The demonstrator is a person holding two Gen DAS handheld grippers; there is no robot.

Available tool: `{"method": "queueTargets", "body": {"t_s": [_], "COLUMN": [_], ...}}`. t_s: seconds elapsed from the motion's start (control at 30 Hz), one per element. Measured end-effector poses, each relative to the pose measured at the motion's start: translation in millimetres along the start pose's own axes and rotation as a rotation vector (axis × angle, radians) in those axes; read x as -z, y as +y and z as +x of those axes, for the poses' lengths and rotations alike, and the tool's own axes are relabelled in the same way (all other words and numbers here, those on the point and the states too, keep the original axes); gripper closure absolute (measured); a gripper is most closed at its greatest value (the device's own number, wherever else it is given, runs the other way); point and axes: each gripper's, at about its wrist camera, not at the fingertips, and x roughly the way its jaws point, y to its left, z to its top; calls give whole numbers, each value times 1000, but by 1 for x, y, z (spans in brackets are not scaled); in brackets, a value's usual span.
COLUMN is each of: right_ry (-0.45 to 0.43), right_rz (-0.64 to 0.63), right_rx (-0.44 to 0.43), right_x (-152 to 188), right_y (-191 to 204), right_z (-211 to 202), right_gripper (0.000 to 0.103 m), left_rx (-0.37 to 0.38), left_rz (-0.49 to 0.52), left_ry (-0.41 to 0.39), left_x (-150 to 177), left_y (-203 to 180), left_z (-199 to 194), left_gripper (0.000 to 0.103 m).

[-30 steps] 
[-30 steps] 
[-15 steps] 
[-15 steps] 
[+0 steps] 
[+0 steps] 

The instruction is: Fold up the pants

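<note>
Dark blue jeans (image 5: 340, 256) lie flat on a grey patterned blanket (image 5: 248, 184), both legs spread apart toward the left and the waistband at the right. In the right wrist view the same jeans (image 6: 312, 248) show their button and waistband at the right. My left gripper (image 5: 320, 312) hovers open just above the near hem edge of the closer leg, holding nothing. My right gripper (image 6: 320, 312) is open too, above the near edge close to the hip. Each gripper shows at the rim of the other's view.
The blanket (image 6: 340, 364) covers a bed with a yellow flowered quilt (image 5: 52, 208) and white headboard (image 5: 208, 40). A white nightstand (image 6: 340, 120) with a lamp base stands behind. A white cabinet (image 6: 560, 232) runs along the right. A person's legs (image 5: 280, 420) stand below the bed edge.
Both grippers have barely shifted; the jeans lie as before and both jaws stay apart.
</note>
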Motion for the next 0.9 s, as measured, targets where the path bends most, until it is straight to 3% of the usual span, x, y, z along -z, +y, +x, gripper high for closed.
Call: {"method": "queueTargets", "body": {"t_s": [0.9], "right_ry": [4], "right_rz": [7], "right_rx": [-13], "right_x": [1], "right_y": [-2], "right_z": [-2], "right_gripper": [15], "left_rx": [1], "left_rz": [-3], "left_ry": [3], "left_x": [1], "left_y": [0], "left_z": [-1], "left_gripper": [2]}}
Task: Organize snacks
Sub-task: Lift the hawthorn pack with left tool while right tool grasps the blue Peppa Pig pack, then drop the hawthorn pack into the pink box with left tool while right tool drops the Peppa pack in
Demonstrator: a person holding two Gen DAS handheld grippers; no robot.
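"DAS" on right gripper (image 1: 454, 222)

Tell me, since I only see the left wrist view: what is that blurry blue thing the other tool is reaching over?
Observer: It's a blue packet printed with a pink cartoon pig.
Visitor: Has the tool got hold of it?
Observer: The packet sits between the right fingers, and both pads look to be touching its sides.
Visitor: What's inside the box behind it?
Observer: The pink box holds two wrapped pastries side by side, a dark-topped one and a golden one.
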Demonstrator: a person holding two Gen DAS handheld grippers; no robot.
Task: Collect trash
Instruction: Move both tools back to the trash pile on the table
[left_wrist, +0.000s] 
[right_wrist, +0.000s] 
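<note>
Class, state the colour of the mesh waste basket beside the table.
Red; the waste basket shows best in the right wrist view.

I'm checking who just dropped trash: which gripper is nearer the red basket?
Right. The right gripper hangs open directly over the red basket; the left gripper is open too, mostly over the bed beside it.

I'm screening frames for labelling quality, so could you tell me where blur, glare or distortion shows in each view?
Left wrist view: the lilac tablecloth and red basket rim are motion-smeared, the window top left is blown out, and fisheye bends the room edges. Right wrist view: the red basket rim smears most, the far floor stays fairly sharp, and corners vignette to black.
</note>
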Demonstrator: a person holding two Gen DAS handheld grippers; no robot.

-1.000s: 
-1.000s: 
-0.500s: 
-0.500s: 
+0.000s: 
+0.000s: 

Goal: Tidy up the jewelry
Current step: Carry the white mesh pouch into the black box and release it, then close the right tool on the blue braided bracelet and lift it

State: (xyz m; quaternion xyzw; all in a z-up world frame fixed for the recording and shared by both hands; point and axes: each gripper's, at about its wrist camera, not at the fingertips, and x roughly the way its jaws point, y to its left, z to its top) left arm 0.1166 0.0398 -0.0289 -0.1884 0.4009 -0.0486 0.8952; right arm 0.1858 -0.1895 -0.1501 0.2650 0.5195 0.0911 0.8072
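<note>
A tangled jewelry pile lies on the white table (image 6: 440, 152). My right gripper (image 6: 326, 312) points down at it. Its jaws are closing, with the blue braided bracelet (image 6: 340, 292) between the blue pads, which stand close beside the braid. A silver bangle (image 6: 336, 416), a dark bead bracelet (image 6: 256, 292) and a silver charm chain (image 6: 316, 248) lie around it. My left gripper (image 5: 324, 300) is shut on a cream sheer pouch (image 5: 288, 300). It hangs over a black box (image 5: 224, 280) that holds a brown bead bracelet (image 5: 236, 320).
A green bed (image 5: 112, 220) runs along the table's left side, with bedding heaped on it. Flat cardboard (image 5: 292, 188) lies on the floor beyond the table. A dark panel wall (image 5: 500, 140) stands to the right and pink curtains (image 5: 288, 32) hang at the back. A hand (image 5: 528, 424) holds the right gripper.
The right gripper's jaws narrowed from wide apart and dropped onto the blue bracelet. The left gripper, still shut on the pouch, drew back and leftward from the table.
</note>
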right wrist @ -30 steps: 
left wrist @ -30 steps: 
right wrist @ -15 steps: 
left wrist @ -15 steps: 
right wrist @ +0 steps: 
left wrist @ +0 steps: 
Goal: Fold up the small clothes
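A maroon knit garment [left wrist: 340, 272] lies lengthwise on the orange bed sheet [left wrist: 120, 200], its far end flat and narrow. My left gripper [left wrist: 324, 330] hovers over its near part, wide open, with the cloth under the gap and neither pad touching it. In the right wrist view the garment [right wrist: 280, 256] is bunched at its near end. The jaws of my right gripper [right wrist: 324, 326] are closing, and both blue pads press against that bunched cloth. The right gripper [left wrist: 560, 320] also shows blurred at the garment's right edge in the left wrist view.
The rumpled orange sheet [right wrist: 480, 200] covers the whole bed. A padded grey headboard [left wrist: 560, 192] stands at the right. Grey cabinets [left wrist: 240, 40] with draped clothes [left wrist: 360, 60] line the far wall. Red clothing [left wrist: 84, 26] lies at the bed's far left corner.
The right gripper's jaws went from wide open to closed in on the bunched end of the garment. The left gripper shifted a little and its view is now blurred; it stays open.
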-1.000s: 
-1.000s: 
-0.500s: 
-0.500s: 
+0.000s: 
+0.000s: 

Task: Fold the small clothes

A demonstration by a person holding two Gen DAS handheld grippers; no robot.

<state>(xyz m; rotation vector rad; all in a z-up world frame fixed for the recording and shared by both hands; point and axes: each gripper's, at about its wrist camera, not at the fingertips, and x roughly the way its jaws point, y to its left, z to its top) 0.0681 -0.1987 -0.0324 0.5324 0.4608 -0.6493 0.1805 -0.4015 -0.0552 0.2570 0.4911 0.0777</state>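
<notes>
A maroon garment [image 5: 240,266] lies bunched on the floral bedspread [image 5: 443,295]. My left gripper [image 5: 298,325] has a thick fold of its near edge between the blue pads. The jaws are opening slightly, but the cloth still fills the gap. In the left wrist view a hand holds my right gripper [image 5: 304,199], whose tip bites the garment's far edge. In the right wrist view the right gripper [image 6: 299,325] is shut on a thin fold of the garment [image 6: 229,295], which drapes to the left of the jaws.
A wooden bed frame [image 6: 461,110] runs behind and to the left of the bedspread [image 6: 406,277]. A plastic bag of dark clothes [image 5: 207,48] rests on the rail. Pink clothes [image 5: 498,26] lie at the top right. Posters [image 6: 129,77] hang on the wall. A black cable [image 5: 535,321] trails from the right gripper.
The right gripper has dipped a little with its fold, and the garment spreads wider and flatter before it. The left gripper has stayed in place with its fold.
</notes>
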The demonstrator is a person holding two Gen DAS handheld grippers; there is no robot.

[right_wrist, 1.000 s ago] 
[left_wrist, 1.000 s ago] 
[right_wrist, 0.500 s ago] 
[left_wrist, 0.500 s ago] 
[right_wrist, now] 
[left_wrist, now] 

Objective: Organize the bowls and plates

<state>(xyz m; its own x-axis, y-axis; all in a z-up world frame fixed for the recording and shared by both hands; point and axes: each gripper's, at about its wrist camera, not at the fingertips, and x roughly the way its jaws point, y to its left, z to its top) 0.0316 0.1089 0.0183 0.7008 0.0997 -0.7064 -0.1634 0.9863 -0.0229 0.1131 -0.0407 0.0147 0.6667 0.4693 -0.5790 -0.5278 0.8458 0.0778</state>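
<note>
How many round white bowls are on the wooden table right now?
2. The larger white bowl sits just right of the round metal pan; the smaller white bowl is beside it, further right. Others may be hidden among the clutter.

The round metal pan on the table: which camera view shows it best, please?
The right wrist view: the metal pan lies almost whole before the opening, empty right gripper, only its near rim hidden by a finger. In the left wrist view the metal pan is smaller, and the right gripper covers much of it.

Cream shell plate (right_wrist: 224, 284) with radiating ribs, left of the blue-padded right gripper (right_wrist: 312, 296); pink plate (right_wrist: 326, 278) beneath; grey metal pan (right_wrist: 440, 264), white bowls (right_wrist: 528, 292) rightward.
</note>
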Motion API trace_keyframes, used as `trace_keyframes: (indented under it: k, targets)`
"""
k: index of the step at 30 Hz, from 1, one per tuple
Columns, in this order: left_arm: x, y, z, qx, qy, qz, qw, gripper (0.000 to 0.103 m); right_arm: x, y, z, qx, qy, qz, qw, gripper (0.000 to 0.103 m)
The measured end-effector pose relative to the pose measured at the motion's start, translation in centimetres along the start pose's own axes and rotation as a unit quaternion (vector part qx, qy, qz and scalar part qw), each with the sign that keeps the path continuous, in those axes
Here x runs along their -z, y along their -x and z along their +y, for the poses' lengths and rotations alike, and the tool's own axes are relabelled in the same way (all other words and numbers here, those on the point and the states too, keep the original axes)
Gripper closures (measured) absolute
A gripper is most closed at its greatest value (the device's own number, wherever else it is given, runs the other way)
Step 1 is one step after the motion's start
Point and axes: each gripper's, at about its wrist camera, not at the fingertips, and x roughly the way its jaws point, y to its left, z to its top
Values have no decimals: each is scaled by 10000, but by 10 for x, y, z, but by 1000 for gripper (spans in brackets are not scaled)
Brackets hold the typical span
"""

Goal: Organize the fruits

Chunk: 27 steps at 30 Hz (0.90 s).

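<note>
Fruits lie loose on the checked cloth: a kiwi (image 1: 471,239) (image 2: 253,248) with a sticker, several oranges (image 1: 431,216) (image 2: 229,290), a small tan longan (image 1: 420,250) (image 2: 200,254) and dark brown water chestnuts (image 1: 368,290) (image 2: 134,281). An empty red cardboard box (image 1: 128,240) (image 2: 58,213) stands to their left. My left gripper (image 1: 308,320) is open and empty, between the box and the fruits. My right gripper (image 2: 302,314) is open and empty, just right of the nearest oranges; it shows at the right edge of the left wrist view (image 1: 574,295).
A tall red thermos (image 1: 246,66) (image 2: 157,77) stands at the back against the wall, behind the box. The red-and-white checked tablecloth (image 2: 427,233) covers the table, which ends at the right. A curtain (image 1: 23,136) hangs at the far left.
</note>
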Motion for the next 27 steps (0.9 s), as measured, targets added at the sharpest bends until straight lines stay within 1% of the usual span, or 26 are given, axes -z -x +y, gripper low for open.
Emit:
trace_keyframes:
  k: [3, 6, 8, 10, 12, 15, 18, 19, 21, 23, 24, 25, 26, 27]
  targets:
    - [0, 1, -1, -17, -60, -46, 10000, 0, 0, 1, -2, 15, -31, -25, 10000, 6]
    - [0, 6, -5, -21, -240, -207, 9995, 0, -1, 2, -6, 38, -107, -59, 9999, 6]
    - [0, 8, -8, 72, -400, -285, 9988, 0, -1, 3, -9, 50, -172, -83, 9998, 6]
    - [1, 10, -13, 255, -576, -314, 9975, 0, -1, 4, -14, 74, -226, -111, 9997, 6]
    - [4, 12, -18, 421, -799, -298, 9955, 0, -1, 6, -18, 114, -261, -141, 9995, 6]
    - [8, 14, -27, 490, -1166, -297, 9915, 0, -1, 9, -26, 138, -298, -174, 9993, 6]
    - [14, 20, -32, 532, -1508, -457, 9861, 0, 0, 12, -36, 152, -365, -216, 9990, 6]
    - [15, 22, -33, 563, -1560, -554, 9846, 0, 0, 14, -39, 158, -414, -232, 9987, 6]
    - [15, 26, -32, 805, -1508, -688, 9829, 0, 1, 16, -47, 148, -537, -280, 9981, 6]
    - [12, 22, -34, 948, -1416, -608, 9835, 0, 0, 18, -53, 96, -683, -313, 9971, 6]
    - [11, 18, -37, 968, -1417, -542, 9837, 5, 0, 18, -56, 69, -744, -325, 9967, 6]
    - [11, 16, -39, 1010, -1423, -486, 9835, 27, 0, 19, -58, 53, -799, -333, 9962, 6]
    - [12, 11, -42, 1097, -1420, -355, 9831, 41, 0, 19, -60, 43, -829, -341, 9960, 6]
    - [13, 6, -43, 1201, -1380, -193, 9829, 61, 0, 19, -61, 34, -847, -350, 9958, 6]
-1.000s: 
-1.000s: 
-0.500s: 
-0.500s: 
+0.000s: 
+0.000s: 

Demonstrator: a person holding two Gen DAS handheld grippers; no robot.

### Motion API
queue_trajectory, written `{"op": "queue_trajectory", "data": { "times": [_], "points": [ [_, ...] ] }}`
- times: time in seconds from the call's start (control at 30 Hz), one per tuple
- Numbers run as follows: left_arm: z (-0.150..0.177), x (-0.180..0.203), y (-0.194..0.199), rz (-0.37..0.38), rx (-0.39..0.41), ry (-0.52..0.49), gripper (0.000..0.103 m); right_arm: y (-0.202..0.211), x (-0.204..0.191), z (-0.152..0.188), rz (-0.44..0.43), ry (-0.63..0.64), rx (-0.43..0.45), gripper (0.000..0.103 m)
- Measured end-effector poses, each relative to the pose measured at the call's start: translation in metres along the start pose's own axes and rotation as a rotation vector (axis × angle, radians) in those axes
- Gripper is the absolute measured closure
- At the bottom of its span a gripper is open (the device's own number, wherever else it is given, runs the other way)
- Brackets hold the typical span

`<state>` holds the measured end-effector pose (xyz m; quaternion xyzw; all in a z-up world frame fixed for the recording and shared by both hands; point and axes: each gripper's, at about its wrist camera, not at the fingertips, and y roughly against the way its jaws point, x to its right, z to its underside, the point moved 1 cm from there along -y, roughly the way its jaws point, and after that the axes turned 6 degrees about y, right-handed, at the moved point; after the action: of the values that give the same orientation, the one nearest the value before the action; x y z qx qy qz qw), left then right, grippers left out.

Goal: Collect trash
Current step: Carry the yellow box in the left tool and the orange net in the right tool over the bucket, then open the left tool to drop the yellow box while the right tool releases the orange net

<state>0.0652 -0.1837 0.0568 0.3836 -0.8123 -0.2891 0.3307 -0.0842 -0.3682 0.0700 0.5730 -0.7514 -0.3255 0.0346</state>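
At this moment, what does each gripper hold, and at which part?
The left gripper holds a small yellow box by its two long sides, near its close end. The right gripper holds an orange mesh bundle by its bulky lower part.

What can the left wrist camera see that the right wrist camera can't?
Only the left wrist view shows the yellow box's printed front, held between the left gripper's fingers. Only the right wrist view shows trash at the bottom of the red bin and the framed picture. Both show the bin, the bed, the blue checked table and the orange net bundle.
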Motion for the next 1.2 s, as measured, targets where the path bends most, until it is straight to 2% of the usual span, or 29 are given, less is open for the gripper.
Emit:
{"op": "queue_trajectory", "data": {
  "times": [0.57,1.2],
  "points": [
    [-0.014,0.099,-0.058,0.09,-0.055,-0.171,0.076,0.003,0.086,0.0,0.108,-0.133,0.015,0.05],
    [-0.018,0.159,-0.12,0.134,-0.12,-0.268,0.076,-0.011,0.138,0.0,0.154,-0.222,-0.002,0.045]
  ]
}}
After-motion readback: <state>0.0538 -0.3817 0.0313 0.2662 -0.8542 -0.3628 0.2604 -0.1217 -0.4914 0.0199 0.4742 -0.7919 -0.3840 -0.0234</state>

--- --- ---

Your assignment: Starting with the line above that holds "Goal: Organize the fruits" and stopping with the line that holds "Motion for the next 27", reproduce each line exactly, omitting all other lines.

Written solution:
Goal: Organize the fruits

Chunk: 27 steps at 30 Hz (0.90 s).

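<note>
Fruits lie loose on the checked cloth: a kiwi (image 1: 471,239) (image 2: 253,248) with a sticker, several oranges (image 1: 431,216) (image 2: 229,290), a small tan longan (image 1: 420,250) (image 2: 200,254) and dark brown water chestnuts (image 1: 368,290) (image 2: 134,281). An empty red cardboard box (image 1: 128,240) (image 2: 58,213) stands to their left. My left gripper (image 1: 308,320) is open and empty, between the box and the fruits. My right gripper (image 2: 302,314) is open and empty, just right of the nearest oranges; it shows at the right edge of the left wrist view (image 1: 574,295).
A tall red thermos (image 1: 246,66) (image 2: 157,77) stands at the back against the wall, behind the box. The red-and-white checked tablecloth (image 2: 427,233) covers the table, which ends at the right. A curtain (image 1: 23,136) hangs at the far left.
</note>
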Motion for the next 27 steps (0.9 s), as measured, targets added at the sharpest bends until straight lines stay within 1% of the usual span, or 26 are given, axes -z -x +y, gripper low for open.

There's no more to the output.